We still have an average growth rate, that we can estimate by averaging the observed growth rates over the generations. Is the environmental conditions are nearly constant, the observed rates must be close to this average most of the time, which means that the $\lambda_i$ should have a small variance2). If there is a lot of environmental variability, the growth rates will be more variable as well. We call the uncertainty in the demographic rates due to fluctuations in resources and environmental conditions environmental stochasticity.

## Simulating environmental stochasticity

To proceed, you must have the R environment with the Rcmdr and Ecovirtual packages installed and loaded. If you do not have and do not know how to have them, see the Installation page.

How does environmental stochasticity affects the population size projections? Let's answer this by simulating the discrete growth model (equation $\ref{eq2}$), with values for $\lambda_i$ that change for each generation. We have chosen the discrete model for educational purposes, but the conclusions carry over to the continuous time model.

In Rcmdr window, click in the EcoVirtual > One population > Environmental Stochasticity button. Two windows will be opened:

Organize the windows to make both graphs visible at the same time.

### Parameters

The parameters of our model:

Option parameter
Enter name for last simulation data set R object name
Maximum timetmax
Number of stochastic simulationsnpop
Initial population sizeN0
Population growth rate
lambda variance varr
Population extinctionext=TRUE

### What's in the graph?

Each colored line is the time projection of the size of one population, according to the model ($\ref{eq2}$). Each population has the same mean growth rate and the same initial size. The projections are different, because at each time step a different growth rate is drafted independently for each population.

The drafts are made from a probability distribution called lognormal, which makes all rates positive, as the model demands. You can change the average and variance parameters used in the drafts (see below). The higher the environmental stochasticity, the higher should be the variance of the growth rates.

The black line shows a projection of a population under a constant growth rate equal to the average of the probability distribution. Although the model is discrete, we have represented the population projections with lines to facilitate the visualization of the trajectories over time.

### Becoming familiar with the simulations

Our objective is to understand the effects of environmental stochasticity over the density independent discrete population growth. We should start by seeing just one population at a time.

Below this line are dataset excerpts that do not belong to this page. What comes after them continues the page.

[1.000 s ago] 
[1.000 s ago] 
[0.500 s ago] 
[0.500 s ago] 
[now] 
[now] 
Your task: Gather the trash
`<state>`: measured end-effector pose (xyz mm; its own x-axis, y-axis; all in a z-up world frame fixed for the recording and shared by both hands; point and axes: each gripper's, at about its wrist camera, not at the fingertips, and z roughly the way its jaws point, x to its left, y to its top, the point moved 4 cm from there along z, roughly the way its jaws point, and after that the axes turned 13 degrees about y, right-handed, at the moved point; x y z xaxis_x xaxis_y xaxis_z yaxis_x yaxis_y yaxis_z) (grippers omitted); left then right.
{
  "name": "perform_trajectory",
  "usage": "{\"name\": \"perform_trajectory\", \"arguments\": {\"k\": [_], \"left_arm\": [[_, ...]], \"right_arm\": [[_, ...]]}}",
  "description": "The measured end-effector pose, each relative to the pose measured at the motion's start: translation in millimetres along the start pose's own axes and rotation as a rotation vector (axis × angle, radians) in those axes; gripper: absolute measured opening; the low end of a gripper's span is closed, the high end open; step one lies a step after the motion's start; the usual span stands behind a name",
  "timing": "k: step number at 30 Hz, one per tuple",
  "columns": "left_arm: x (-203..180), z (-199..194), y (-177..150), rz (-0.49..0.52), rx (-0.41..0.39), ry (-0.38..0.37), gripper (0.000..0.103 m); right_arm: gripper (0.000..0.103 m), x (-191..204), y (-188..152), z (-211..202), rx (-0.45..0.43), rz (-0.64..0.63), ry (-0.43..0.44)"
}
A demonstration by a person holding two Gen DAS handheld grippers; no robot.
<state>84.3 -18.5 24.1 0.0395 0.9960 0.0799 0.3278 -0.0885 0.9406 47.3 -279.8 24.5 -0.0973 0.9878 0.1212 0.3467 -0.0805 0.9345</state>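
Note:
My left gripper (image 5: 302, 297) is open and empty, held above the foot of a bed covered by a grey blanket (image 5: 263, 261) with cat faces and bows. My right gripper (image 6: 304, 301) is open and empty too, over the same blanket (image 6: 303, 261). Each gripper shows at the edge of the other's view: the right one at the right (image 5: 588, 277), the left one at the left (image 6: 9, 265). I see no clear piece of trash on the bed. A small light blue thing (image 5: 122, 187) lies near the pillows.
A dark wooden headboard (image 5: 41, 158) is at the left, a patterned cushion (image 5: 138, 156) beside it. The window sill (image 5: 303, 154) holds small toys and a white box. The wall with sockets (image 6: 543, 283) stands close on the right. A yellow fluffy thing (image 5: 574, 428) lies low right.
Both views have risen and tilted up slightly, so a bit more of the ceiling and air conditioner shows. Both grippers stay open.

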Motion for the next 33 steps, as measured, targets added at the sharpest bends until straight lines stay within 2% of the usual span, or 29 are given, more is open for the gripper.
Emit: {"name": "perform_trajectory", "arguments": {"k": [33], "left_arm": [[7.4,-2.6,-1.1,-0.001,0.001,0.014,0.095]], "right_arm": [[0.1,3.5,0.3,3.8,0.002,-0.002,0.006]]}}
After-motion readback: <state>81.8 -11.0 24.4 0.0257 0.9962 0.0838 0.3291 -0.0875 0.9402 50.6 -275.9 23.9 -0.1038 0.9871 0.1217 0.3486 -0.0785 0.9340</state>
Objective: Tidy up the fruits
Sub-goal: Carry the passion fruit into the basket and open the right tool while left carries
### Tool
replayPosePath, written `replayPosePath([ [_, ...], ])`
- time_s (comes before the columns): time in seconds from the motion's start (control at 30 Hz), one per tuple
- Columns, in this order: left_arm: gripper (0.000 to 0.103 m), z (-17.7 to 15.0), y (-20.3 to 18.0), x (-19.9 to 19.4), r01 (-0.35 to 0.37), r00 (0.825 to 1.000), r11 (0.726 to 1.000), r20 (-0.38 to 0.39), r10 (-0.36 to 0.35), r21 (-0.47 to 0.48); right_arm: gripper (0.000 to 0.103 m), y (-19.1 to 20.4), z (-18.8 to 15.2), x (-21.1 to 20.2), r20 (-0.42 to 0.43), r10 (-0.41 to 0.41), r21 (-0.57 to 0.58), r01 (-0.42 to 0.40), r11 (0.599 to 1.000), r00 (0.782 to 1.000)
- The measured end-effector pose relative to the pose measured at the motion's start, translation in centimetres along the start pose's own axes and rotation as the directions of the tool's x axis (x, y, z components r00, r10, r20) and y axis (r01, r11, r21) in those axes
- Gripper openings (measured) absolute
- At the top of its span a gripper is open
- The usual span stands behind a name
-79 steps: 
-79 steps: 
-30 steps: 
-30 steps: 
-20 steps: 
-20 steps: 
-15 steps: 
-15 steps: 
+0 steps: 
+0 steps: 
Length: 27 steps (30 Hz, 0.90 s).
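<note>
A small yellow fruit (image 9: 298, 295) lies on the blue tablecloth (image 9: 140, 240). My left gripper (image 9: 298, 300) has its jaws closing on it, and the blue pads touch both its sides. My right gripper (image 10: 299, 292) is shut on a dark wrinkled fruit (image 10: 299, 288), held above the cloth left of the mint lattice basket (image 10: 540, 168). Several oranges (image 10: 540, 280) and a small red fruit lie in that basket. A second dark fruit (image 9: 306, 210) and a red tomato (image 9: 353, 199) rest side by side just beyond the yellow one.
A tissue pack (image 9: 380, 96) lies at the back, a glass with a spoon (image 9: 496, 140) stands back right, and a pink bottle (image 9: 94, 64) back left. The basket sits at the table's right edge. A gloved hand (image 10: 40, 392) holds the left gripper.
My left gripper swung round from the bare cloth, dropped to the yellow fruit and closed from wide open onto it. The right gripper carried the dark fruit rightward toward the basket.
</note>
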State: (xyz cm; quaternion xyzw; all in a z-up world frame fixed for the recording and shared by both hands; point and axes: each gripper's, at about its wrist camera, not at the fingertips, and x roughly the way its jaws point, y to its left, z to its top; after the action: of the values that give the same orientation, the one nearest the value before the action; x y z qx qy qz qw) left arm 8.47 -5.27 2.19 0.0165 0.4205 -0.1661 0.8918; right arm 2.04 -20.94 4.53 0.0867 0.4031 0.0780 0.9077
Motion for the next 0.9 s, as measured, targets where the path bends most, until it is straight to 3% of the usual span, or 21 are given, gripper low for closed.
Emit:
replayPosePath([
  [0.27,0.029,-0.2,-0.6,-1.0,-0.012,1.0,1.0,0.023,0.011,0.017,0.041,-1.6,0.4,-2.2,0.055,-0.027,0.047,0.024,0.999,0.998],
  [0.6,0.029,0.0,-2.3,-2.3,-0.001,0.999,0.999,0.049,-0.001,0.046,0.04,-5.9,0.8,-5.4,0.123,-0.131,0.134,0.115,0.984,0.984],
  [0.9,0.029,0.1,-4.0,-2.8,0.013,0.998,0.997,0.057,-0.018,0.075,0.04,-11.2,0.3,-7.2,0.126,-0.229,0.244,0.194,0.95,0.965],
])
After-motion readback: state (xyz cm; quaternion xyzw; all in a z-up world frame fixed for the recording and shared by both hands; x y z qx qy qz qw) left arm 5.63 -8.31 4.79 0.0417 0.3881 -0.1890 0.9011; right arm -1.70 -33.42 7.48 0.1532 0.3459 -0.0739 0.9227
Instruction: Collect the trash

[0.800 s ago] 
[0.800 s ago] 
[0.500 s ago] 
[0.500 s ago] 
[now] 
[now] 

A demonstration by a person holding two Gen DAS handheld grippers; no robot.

- Change the value of Maximum time to 10 - Change the value of Number of stochastic simulations to 1 - Change the value of Population growth rate (lambda) to 2.0 - Click OK - Repeat the operation a couple of times and observe how the graph changes - Now repeat it with more environmental stochasticity. To do this, increase the value of lambda variance and observe the graph

Every time you click the OK button, the software drafts new values for $\lambda$ for each time interval, and uses them to predict the population size over time according to equation $\ref{eq2}$.

The numbers are drafted from the same probability distribution, with mean and variance specified in the options window. The drafts are independent, that is, the value drafted in a time step does not affect the subsequent drafts. Because of that, we call this rates independent and identically distributed random variables.

##### Questions

- What is necessary to simulate a constant environment in this tutorial? - What is the behavior of the projections with no environmental stochasticity? Check your answer with EcoVirtual

##### Averaging over several projections

A common way of dealing with variable processes is to the describe their average behavior. For example, here you can find a real-time graph of the traffic in the city of São Paulo over each hour, today and in comparison with historical average, maximum and minimum values for each hour. The percentage of streets with traffic jams varies everyday, but that does not mean it is totally unpredictable. If we gather data from lots of different days, we can have an idea of what to expect, and we can assess whether or not we are in an atypical day. The expected value of a variable, $E[X]$, is the theoretical average of a random variable $X$3), in our case the percentage of streets having a traffic jam at a given hour.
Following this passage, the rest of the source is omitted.